Camminare sta diventando un’esigenza psicofisica primaria per l’homo tecnologicus, costretto a vivere gran parte della propria esistenza in interni anonimi, soffocanti e artificiali. Così si va riscoprendo il valore filosofico- salvifico del cammino e negli ultimi decenni ciò ha prodotto l’esigenza di riscoprire i cammini antichi, quelli che per secoli sono stati calcati da folle di viandanti e pellegrini.
In poco meno di un secolo, a causa dello spopolamento delle montagne, dell’urbanizzazione selvaggia e dell’incuria generalizzata, si è fortemente impoverita la rete viaria, principale e secondaria, che fin dal Medioevo aveva permesso l’attraversamento degli Appennini e collegato città, paesi e borgate, anche le più remote, del territorio italiano.
Così è avvenuto anche per il Distretto pistoiese, che pure ha avuto in passato un ruolo rilevante nella viabilità transappenninica, garantita da un reticolo di vie “storiche” che hanno collegato Roma e la Tuscia con l’area padana e conseguentemente con le grandi direttrici europee.
Il Cammino di Santiago di Compostela ha fatto da apripista e da testimone di un turismo lento, sostenibile e di tipo etico-spirituale che sembra incontrare il favore di un numero sempre più cospicuo di amanti della natura, di escursionisti e di pellegrini.
Su questo esempio nel 1994 il Consiglio d’Europa ha proclamato la Via Francigena, nel percorso descritto dall’arcivescovo Sigerico nel 990 d.C, come itinerario culturale europeo che da Canterbury conduceva a Roma. Il Distretto pistoiese è solo sfiorato da questo tracciato, ma altre e altrettanto importanti sono le vie storiche che l’hanno attraversato e che in parte stanno tornando a vivere.
Un primo esempio è il Cammino di S. Jacopo in Toscana che, seguendo l’itinerario della via Cassia-Clodia, collega Firenze e Lucca, attraverso Prato, Pistoia e Pescia. Ma il territorio pistoiese è stato ancor più snodo e cerniera transappenninica, avendo “ospitato” vari luoghi di passaggio, quali il valico della Cascina di Spedaletto, quello della Badia Taona, della Collina, della Croce Arcana e quello della Croce Brandelliana (Prunetta), ognuno dei quali era percorso da vie importanti, alcune già riscoperte, altre da riscoprire.

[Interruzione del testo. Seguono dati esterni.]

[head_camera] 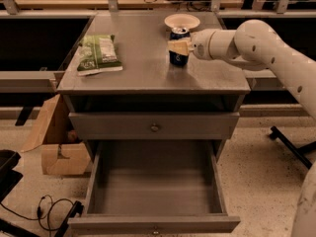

Tra le prime la Via Romea Nonantolana che collegava Nonantola a Fucecchio attraverso il passo della Collina e Pistoia; poi la Romea Nonantolana Longobarda, il braccio finale di un antico sistema viario oggi denominato Romea Strata, che collegava Roma col Nord-Est Italia e che raggiungeva Pistoia passando per S. Marcello, Pontepetri (sede dell’antica Locanda delle Panche), le Grazie, Castel di Piazza e la Via Vecchia montanina. Ma altre tre sono di interesse storico e dovrebbero essere oggetto di grande considerazione: la Via Francesca della Sambuca che, fra l’altro, rappresentava il tracciato più breve di collegamento tra Pistoia e Bologna, la Strada di Fontana Taona , che da Pistoia risaliva a Candeglia, Baggio e alla Badia Taona e che conduceva nel bolognese attraverso due direttrici (per Treppio e Badi oppure per Torri e Stagno) e la Strada della Croce Brandelliana che univa Pistoia a Prunetta risalendo la valle del Vincio di Brandeglio, per proseguire poi alla volta della Garfagnana.
Le vie appena menzionate attraversavano l’Appennino longitudinalmente, ma di recente ne è stata tracciata un’altra, sicuramente meno “storica”, il cui interesse consiste nel fatto che percorre l’Appennino trasversalmente: essa parte da Pavullo e raggiunge Pistoia passando per Fiumalbo, Abetone, Cutigliano, S.Marcello, Spedaletto – paese che ospitava l’antico Monastero di Pratum Episcopi – e Baggio. Dunque un sistema di vie complesso e nel contempo ricco di potenzialità anche economiche che, una volta a regime, potrebbe essere uno strumento prezioso di scoperta o riscoperta delle ricchezze culturali dei nostri borghi, costituire un’opportunità di recupero del nostro territorio in termini ambientali e produttivi e nel contempo rappresentare un’occasione di ripopolamento delle Terre alte che negli ultimi decenni hanno assistito ad un’impressionante emorragia di residenti.
Naturalmente un percorso storico ricondotto a fini turistico-culturali abbisogna di tutta una serie di supporti logistici, di punti di ospitalità e di una manutenzione ordinaria e straordinaria continua, se non si vuole che esso si riduca a mera ed inutile sequela di cartelli segnaletici dietro i quali c’è il nulla, che servono solo a fini di propaganda mediatica e di cui il nostro Distretto non sente certamente il bisogno.